### Data segment

------------

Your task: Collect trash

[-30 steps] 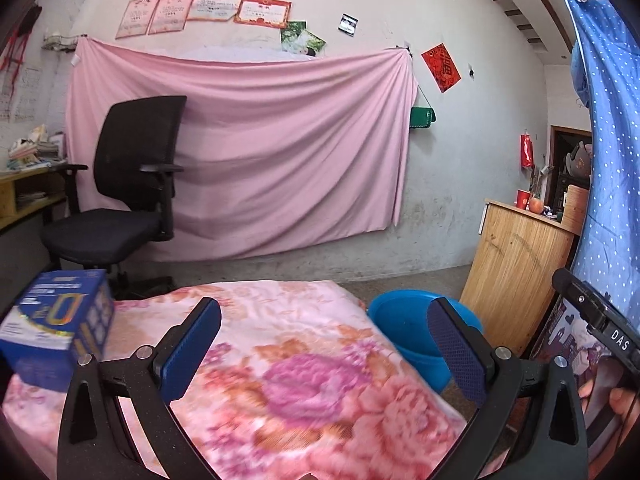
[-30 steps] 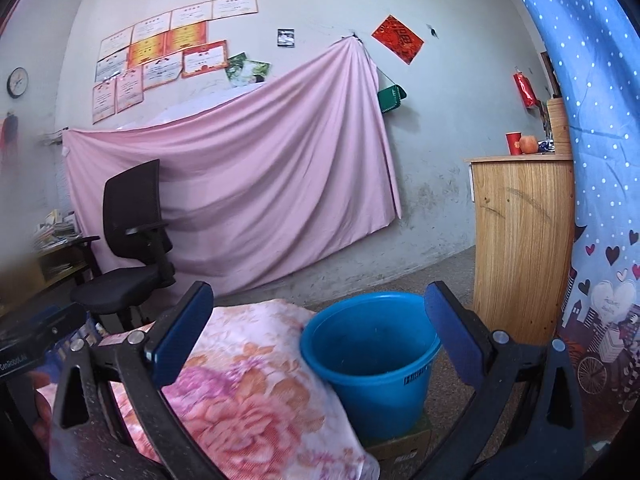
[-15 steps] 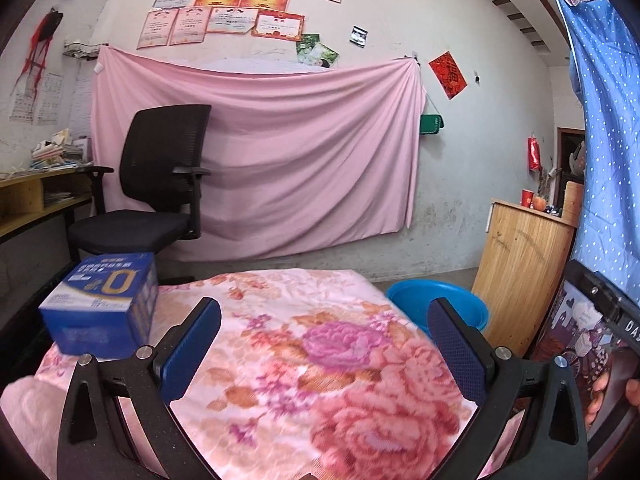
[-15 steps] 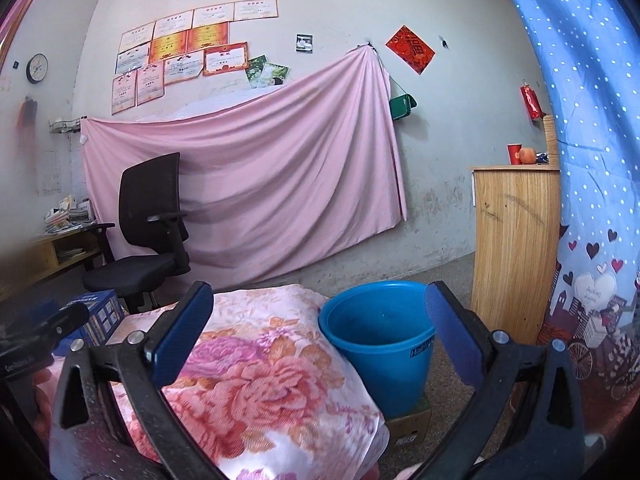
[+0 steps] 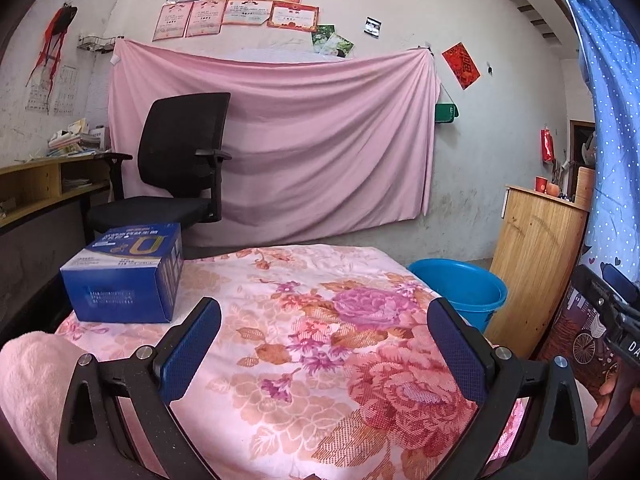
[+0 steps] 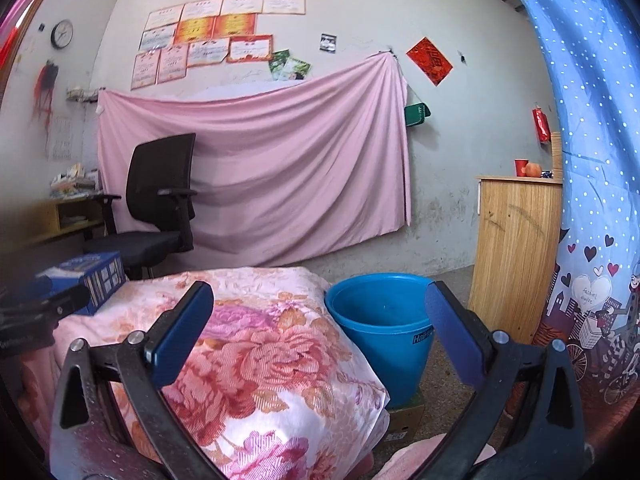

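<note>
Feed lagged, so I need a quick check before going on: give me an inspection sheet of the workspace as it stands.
Surface: floral cloth covers it; a pink towel lies at its near left edge.
Job's things: blue box sits on the cloth, far left; blue bucket stands on the floor beside the right edge, on a flat cardboard box.
Clutter: nothing seen.
Grippers: left tool open, empty, above the cloth; right tool open, empty, facing the bucket.
Cables: nothing seen.
Surroundings: office chair, pink sheet on the wall, wooden cabinet, blue curtain.
</note>
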Motion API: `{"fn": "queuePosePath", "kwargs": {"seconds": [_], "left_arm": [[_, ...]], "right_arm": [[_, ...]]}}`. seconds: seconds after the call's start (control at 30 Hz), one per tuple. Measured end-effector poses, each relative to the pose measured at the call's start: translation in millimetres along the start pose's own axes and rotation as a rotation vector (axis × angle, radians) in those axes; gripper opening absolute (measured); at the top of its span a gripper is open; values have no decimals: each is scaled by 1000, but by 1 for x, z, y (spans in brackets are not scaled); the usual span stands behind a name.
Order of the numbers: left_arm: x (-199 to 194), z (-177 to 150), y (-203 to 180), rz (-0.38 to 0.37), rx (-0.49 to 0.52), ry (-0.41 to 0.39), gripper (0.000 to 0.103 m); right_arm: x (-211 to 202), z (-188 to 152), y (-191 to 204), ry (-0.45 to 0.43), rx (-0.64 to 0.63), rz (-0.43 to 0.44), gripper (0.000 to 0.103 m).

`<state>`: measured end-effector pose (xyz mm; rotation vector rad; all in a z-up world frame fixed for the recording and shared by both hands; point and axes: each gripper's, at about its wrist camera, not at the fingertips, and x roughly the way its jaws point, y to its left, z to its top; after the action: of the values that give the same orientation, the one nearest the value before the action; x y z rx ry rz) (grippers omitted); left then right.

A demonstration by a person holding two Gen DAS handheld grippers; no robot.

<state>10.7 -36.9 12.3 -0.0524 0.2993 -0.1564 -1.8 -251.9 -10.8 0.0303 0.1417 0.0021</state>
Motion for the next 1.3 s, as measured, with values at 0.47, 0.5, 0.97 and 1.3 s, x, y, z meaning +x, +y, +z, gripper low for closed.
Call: {"fn": "queuePosePath", "kwargs": {"seconds": [0.47, 0.5, 0.97, 1.3], "left_arm": [[-2, -5, -1, 5, 23, -8, 101], [-1, -5, -2, 6, 24, -9, 101], [-1, -5, -1, 6, 23, -7, 101], [-2, -4, -1, 12, 16, -5, 101]], "right_arm": [[8, -7, -6, 38, 18, 10, 103], [8, -7, -6, 40, 18, 10, 103], [10, -9, -5, 51, 25, 14, 103], [10, -9, -1, 59, 22, 19, 103]]}}
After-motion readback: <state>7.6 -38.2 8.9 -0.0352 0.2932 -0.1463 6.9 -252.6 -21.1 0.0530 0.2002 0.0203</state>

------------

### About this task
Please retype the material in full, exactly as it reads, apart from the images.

### Exercise response
Your task: Collect trash

[-30 steps] 
[-30 steps] 
[-15 steps] 
[-15 steps] 
[+0 steps] 
[+0 steps] 

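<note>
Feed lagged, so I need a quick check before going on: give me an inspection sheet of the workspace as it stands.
Surface: floral cloth covers it; a pink towel lies at its near left edge.
Job's things: blue box sits on the cloth, far left; blue bucket stands on the floor beside the right edge, on a flat cardboard box.
Clutter: nothing seen.
Grippers: left tool open, empty, above the cloth; right tool open, empty, facing the bucket.
Cables: nothing seen.
Surroundings: office chair, pink sheet on the wall, wooden cabinet, blue curtain.
</note>
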Motion API: `{"fn": "queuePosePath", "kwargs": {"seconds": [_], "left_arm": [[_, ...]], "right_arm": [[_, ...]]}}`. seconds: seconds after the call's start (control at 30 Hz), one per tuple. Measured end-effector poses, each relative to the pose measured at the call's start: translation in millimetres along the start pose's own axes and rotation as a rotation vector (axis × angle, radians) in those axes; gripper opening absolute (measured); at the top of its span a gripper is open; values have no decimals: each is scaled by 1000, but by 1 for x, z, y (spans in brackets are not scaled); the usual span stands behind a name.
Order of the numbers: left_arm: x (-199 to 194), z (-177 to 150), y (-203 to 180), rz (-0.38 to 0.37), rx (-0.49 to 0.52), ry (-0.41 to 0.39), gripper (0.000 to 0.103 m); right_arm: x (-211 to 202), z (-188 to 152), y (-191 to 204), ry (-0.45 to 0.43), rx (-0.64 to 0.63), rz (-0.43 to 0.44), gripper (0.000 to 0.103 m).

`<state>`: measured end-effector pose (xyz mm; rotation vector rad; all in a z-up world frame fixed for the recording and shared by both hands; point and axes: each gripper's, at about its wrist camera, not at the fingertips, and x roughly the way its jaws point, y to its left, z to its top; after the action: of the values that give the same orientation, the one nearest the value before the action; x y z rx ry rz) (grippers omitted); left then right.

A demonstration by a person holding two Gen DAS handheld grippers; no robot.

<state>10.7 -36.9 12.3 -0.0524 0.2993 -0.1564 -1.8 -251.9 -10.8 0.0303 0.1417 0.0021</state>
Motion for the next 1.3 s, as measured, with values at 0.47, 0.5, 0.97 and 1.3 s, x, y, z meaning +x, +y, +z, gripper low for closed.
Call: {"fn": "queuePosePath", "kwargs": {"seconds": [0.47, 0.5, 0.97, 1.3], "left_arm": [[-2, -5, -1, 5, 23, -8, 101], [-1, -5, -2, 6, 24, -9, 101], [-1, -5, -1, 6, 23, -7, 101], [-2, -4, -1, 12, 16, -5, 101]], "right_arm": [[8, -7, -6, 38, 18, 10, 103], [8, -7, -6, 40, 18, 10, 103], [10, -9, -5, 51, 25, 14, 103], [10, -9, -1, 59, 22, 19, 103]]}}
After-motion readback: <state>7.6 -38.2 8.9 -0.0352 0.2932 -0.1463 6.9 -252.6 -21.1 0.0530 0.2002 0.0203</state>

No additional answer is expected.